Up until recently, I’ve been using LESS as my CSS preprocessor. When I first became aware of the existence of CSS preprocessors, I was trying to find one that would suit be best.
One day I decided to make the plunge and see what Sass really had to offer. I’ve come to love the powerful features of Sass and Compass, and I’m not looking back.
It’s not hard at all to install Ruby on Windows. All you need to do is visit the Ruby Installer website and grab the latest version of the installer. Download the file to your system and execute it.
Remember to check “Add Ruby executables to your PATH”, otherwise you won’t be able to run Ruby from command prompt.
Open your preferred terminal; Git Bash and Windows Command Prompt both work fine. Run the following command:
gem install compass
This will download Compass and its required dependencies, including Sass.
Now you have Compass installed, you can create and compile your own Compass projects. See the Compass website for information on generating a new Compass project. To compile an existing Compass project,
cd into the project directory and run
compass compile to compile modified Sass files. If you’re consistently making edits, run
compass watch which will watch for changes in that folder and compile any files that are modified.
An advantage on installing Ruby is you can install Compass plugins such as Susy or Compass Normalize which can extend Compass in new ways.
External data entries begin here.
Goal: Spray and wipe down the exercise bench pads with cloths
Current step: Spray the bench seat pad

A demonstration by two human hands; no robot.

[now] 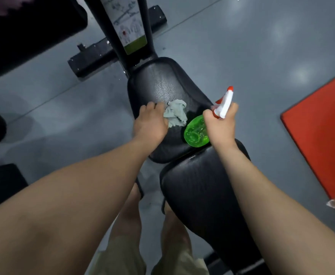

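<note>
A black seat pad lies ahead, with a longer black back pad nearer to me. My left hand grips a crumpled pale grey cloth and holds it against the seat pad. My right hand holds a green spray bottle by its white and red trigger head, nozzle pointing away over the seat pad's right edge. The pad's surface looks wet and glossy near the cloth.
The bench's black upright post with an instruction label rises beyond the seat. Black frame feet sit on the grey floor. A red mat lies at the right. My legs stand beside the bench's left side.
</note>
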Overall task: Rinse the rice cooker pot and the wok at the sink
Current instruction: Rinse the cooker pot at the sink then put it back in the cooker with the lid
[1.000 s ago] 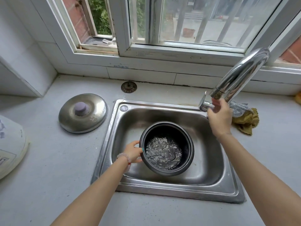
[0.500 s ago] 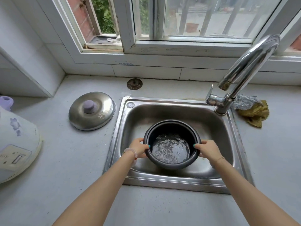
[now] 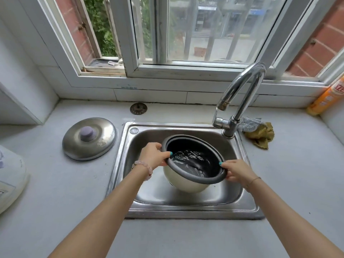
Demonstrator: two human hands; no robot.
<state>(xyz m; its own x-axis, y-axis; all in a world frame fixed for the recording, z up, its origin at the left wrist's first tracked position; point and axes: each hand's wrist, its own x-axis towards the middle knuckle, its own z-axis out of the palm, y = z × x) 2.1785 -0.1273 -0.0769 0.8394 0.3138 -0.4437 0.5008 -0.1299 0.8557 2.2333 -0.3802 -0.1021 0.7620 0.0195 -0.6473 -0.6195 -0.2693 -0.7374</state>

These can be installed in the same was as Compass using the
gem install susy gem install compass-normalize
Faster Sprite Generating
Compass includes plain-ruby gem for its excellent sprite generating functionality. You can install a new gem which will speed up the process. To do so, you will need the Ruby DevKit to be installed.
ruby dk.rb init ruby dk.rb install
Now you should be able to install the OilyPNG gem to speed up sprite generation:
gem install oily_png
Compass will automatically detect and use this gem.